Unser Vater im Himmel,Jesus lehrt uns, wie er es getan hat, Gott mit dem „Vater“ anzureden. Gott ist nicht unser irdischer, sondern unser himmlischer Vater.


dein Name werde geheiligt,
Was haben Menschen mit Gott zu tun:
Ihn loben und verehren= heiligen

dein Reich komme,
Die Menschen leben in Erwartung. Es steht etwas aus, auf das wir warten: Gottes Reich

dein Wille geschehe, wie im Himmel, so auf der Erde.
Diese Spannung ist aufgehoben in Gottes Willen. Er umfasst Erde und Himmel.

Gib uns heute das Brot, das wir brauchen. Und erlass uns unsere Schulden,
wir sind bedürftig, leiblich, unser Körper braucht Nahrung, noch mehr geistig, im Schuldigwerden, in Beziehungsstörungen.

wie auch wir sie unseren Schuldnern erlassen haben.
Erlösung bleibt nicht stehen, wir können erst von der Vergebung unserer Schuld durch Gott zu sprechen, wenn wir „Schulden nachlassen“, Bosheiten vergeben, Trennendes zwischen Menschen abbauen.

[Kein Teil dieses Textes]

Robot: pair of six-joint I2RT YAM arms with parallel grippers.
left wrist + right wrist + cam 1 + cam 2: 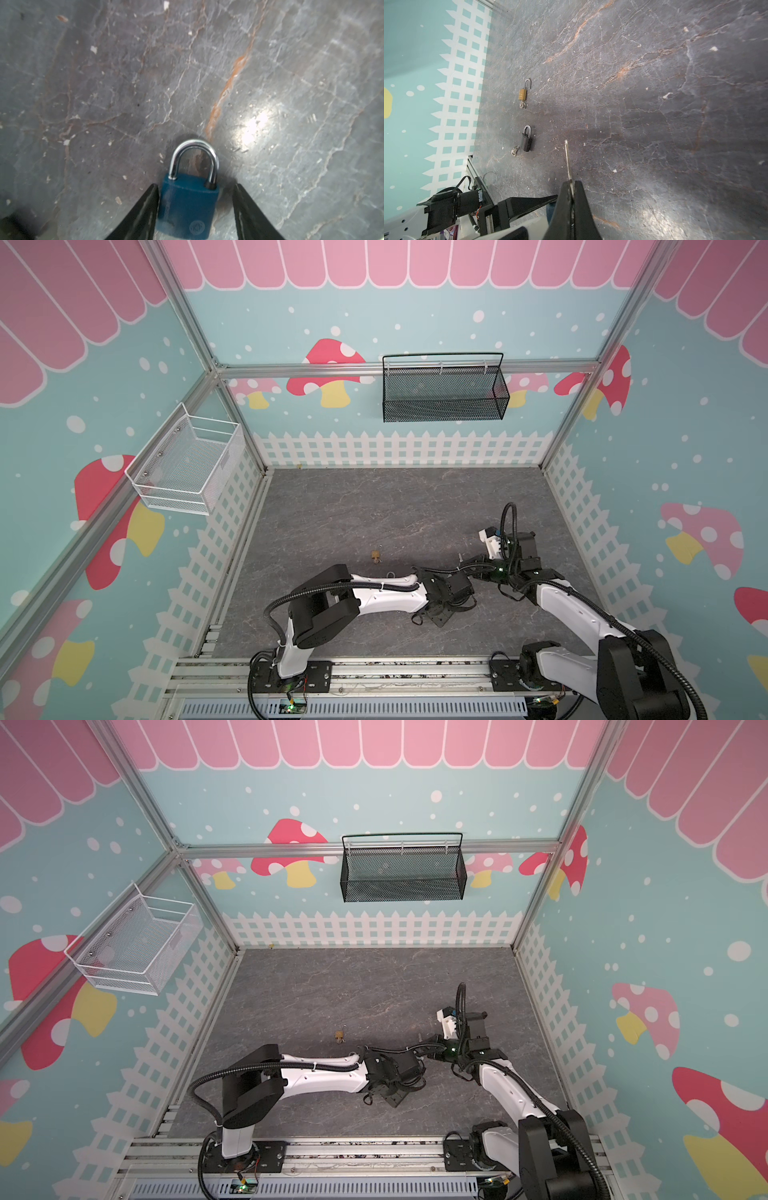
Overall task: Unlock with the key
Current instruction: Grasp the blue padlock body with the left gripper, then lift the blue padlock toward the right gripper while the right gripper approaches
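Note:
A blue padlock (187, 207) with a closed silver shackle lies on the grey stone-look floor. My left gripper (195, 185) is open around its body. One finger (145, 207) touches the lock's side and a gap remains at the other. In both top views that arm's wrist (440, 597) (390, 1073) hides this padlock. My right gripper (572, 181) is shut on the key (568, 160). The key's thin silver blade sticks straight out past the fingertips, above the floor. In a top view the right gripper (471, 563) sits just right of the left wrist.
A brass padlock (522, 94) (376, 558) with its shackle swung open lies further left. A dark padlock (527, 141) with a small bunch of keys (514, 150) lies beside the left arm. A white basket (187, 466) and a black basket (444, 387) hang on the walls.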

Und führe uns nicht in Versuchung, sondern rette uns vor dem Bösen.
Jeder lebt unter der Bedingung des möglichen Scheiterns. Es gibt Kräfte, die uns zum Bösen locken. Sie hindern unsere Hinwendung zu Gott, die sich im Lob Gottes, in der Erfüllung seines Willens, in der Vergebung der Sünden manifestiert. Das Urthema das Bösen ist: Der Mensch setzt sich in Konkurrenz und nicht in Beziehung mit Gott.